** What the exercise asks **
Your response should be every line from the entries that includes the string "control".

*** Begin section ***

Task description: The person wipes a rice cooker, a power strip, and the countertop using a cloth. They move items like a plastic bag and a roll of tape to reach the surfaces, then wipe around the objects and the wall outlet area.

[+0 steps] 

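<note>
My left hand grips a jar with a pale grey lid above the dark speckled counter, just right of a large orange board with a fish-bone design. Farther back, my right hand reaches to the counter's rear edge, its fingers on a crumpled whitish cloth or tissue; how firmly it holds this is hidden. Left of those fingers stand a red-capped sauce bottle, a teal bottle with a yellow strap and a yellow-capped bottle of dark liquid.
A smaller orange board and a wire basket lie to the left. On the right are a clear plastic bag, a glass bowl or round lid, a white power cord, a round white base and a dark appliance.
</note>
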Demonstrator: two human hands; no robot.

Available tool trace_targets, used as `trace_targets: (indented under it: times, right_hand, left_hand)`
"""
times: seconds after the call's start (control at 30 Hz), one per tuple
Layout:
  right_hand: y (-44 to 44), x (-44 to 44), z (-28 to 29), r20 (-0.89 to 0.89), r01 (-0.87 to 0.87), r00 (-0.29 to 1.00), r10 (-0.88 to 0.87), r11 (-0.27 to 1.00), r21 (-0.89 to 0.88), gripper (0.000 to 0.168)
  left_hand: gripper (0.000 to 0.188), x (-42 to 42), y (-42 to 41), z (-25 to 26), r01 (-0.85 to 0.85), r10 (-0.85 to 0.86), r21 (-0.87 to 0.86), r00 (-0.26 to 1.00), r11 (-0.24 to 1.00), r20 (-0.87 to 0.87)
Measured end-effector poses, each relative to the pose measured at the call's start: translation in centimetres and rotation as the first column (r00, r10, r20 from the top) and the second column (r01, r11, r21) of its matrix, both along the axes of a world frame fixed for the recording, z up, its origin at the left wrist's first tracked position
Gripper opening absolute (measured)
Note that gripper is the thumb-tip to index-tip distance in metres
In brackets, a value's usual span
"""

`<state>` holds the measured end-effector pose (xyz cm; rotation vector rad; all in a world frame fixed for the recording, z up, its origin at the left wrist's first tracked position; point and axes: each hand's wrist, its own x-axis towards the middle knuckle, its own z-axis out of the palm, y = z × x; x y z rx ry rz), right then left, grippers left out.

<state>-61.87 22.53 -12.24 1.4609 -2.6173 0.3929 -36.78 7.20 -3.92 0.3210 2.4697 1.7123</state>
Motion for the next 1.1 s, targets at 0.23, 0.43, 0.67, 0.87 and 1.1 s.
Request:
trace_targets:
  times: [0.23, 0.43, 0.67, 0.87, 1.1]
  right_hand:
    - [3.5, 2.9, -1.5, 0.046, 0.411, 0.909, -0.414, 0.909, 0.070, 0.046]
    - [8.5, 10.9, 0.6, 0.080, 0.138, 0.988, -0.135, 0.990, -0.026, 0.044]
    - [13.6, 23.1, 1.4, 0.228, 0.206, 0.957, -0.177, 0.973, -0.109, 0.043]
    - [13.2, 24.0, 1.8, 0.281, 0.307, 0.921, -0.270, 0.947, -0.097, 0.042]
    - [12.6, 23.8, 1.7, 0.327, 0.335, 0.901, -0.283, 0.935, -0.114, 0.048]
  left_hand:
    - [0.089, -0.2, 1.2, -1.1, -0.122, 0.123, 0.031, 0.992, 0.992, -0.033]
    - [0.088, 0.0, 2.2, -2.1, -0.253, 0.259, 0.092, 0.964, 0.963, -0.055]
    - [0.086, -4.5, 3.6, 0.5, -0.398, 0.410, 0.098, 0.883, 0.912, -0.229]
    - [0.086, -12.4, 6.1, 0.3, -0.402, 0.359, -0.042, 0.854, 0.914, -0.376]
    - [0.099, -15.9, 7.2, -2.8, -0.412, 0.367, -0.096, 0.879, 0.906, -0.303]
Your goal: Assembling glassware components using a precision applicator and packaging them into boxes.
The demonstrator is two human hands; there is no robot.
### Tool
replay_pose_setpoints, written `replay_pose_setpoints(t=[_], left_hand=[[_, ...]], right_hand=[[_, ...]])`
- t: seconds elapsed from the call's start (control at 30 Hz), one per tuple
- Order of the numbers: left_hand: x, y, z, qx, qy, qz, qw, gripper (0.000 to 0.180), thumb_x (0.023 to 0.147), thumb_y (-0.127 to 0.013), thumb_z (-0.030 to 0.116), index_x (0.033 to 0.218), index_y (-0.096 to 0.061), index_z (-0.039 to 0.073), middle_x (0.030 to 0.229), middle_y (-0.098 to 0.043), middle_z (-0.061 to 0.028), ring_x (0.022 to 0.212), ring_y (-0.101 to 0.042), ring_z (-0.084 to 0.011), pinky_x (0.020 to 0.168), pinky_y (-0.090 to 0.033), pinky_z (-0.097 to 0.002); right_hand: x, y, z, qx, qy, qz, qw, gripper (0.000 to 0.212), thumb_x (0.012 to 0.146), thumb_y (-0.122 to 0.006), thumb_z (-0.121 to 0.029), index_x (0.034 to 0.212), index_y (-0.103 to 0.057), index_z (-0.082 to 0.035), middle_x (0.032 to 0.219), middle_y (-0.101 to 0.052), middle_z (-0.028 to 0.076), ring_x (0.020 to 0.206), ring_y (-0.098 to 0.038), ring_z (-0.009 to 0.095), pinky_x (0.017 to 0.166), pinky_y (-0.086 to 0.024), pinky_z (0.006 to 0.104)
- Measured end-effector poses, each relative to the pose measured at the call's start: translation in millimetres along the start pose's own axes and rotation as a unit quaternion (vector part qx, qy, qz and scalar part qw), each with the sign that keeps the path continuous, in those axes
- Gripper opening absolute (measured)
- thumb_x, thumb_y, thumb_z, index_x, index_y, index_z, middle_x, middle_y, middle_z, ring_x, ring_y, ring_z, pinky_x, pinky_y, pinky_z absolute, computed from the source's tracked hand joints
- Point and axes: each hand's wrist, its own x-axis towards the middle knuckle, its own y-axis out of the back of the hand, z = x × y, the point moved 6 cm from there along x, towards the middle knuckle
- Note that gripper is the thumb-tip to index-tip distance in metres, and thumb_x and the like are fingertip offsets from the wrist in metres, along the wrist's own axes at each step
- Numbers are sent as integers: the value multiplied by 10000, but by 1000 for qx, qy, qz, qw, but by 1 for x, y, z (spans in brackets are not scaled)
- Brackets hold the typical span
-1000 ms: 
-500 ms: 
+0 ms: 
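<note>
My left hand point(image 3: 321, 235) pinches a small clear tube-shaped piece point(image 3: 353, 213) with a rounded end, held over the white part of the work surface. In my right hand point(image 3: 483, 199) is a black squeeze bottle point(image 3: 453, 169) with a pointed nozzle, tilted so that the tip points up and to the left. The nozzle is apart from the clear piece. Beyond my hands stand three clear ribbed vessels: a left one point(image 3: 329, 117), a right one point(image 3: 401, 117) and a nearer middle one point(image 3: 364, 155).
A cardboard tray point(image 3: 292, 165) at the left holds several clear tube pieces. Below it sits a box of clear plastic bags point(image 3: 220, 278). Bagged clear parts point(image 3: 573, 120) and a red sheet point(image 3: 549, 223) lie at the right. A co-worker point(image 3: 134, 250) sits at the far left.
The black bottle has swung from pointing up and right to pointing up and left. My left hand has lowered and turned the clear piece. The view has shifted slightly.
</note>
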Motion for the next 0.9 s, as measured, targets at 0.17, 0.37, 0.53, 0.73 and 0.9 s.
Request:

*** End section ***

** Problem solution **
times: seconds after the call's start (control at 30 Hz), one per tuple
- t: seconds elapsed from the call's start (control at 30 Hz), one per tuple

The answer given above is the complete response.